## Task objective
Below are entries. Copy exactly the lines running from the line that holds "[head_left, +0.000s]" to the line that holds "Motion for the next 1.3", with both ends included.

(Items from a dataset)
-.-.-

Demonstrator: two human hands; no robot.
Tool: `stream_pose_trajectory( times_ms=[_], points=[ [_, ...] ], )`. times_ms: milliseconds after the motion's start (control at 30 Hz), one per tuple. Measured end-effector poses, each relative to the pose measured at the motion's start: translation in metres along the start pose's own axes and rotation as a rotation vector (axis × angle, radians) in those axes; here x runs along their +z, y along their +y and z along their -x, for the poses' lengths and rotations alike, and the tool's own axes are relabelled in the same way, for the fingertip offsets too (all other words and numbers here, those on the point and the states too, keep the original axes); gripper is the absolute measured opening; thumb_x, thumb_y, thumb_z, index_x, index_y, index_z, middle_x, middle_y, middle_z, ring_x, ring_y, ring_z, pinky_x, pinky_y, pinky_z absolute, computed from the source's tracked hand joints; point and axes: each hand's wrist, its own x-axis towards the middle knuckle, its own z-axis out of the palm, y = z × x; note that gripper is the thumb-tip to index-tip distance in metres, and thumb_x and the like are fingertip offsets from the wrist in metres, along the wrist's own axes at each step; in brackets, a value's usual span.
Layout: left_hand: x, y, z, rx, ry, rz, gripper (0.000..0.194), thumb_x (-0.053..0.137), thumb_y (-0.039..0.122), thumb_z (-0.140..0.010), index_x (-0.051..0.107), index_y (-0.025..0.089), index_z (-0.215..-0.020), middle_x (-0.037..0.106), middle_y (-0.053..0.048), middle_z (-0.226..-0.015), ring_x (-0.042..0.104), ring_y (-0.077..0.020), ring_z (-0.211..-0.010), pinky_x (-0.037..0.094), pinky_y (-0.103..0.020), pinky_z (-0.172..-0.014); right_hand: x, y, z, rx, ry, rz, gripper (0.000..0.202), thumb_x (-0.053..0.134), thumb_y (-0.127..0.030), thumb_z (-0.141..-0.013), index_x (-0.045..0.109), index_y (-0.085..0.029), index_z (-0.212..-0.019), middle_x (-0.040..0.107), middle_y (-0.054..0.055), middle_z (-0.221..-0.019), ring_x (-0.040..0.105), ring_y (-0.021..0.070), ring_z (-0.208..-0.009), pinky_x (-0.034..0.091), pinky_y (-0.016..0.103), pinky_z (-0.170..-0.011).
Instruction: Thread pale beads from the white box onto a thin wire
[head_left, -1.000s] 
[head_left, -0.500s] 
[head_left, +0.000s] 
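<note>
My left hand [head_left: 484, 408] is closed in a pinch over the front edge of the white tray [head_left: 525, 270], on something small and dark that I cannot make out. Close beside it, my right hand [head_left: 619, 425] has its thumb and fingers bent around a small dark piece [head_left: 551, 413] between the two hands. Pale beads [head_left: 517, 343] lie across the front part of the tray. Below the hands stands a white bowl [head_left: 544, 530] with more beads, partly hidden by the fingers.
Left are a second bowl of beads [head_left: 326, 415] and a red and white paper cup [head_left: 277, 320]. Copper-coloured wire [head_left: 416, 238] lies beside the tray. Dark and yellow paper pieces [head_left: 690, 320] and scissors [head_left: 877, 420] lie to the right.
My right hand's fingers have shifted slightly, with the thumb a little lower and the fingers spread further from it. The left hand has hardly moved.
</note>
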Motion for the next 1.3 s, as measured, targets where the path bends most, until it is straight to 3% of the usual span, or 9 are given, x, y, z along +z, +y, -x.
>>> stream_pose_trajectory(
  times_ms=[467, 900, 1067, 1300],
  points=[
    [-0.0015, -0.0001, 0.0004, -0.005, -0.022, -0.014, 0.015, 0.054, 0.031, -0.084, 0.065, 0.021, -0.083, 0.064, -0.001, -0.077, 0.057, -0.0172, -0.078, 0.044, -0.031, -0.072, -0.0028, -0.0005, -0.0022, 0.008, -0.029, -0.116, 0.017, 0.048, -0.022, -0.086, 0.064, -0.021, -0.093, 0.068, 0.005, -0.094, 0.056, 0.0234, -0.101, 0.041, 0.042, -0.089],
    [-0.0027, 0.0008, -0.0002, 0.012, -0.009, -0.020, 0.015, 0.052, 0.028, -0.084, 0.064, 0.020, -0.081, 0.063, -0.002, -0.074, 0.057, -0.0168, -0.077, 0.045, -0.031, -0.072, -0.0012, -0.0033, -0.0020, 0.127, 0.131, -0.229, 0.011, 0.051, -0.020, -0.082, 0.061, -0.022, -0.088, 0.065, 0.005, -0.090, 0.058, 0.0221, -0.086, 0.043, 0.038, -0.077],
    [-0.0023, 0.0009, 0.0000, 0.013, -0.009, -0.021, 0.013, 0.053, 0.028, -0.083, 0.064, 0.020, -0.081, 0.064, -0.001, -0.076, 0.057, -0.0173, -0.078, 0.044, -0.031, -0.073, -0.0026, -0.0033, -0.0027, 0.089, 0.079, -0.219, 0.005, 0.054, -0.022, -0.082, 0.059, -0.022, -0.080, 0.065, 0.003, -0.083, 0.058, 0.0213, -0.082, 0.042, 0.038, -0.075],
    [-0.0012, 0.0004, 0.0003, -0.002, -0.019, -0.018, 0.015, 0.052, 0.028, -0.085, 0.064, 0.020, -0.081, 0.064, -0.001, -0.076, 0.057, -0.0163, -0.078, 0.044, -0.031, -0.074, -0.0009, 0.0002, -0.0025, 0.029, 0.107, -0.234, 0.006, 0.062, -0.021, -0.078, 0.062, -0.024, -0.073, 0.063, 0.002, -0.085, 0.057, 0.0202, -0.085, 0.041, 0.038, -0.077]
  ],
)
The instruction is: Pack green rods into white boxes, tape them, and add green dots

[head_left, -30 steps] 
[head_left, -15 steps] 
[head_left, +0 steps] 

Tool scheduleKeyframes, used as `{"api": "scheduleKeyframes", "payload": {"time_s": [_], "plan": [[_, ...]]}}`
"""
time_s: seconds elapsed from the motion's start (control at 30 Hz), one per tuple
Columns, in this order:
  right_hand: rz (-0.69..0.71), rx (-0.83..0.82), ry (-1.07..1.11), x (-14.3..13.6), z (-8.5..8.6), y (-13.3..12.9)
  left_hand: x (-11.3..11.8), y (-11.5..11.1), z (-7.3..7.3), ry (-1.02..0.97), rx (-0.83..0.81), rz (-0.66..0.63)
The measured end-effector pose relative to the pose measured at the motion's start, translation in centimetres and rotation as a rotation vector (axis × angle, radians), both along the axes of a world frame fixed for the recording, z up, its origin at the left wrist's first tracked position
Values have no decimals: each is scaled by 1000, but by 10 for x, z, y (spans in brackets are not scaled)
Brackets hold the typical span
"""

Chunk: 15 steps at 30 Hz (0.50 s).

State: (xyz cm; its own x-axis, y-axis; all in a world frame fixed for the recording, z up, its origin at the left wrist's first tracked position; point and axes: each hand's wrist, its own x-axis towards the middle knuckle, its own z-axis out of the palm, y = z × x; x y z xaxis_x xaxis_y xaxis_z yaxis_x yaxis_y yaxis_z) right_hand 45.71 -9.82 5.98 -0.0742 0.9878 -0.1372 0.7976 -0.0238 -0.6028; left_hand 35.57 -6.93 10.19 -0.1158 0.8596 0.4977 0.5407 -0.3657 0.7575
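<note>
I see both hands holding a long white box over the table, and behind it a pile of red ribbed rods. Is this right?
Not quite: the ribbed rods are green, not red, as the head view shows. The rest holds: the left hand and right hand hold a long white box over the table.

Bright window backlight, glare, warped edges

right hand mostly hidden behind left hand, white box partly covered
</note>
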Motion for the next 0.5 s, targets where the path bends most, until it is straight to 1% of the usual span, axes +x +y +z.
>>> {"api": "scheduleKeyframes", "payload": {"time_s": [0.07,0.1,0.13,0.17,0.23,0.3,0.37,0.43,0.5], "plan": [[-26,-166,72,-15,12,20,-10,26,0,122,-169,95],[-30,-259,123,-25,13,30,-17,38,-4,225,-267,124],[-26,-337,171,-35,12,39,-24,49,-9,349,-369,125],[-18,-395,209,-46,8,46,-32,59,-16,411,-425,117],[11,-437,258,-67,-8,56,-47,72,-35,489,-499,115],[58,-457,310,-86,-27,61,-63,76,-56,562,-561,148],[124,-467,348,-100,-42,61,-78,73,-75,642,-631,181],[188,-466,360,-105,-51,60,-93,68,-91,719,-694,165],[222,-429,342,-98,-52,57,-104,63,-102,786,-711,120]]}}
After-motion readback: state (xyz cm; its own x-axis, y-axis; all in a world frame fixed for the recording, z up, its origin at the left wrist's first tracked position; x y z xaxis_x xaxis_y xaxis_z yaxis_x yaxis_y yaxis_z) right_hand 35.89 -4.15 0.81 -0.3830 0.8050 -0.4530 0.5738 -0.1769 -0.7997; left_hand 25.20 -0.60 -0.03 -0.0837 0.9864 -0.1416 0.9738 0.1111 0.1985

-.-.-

## Task solution
[head_left, +0.000s] 
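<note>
My left hand [head_left: 484, 408] is closed in a pinch over the front edge of the white tray [head_left: 525, 270], on something small and dark that I cannot make out. Close beside it, my right hand [head_left: 619, 425] has its thumb and fingers bent around a small dark piece [head_left: 551, 413] between the two hands. Pale beads [head_left: 517, 343] lie across the front part of the tray. Below the hands stands a white bowl [head_left: 544, 530] with more beads, partly hidden by the fingers.
Left are a second bowl of beads [head_left: 326, 415] and a red and white paper cup [head_left: 277, 320]. Copper-coloured wire [head_left: 416, 238] lies beside the tray. Dark and yellow paper pieces [head_left: 690, 320] and scissors [head_left: 877, 420] lie to the right.
My right hand's fingers have shifted slightly, with the thumb a little lower and the fingers spread further from it. The left hand has hardly moved.
</note>
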Motion for the next 1.3 s, as measured, targets where the path bends most, until it is straight to 3% of the usual span, or 9 are given, x, y, z along +z, +y, -x.

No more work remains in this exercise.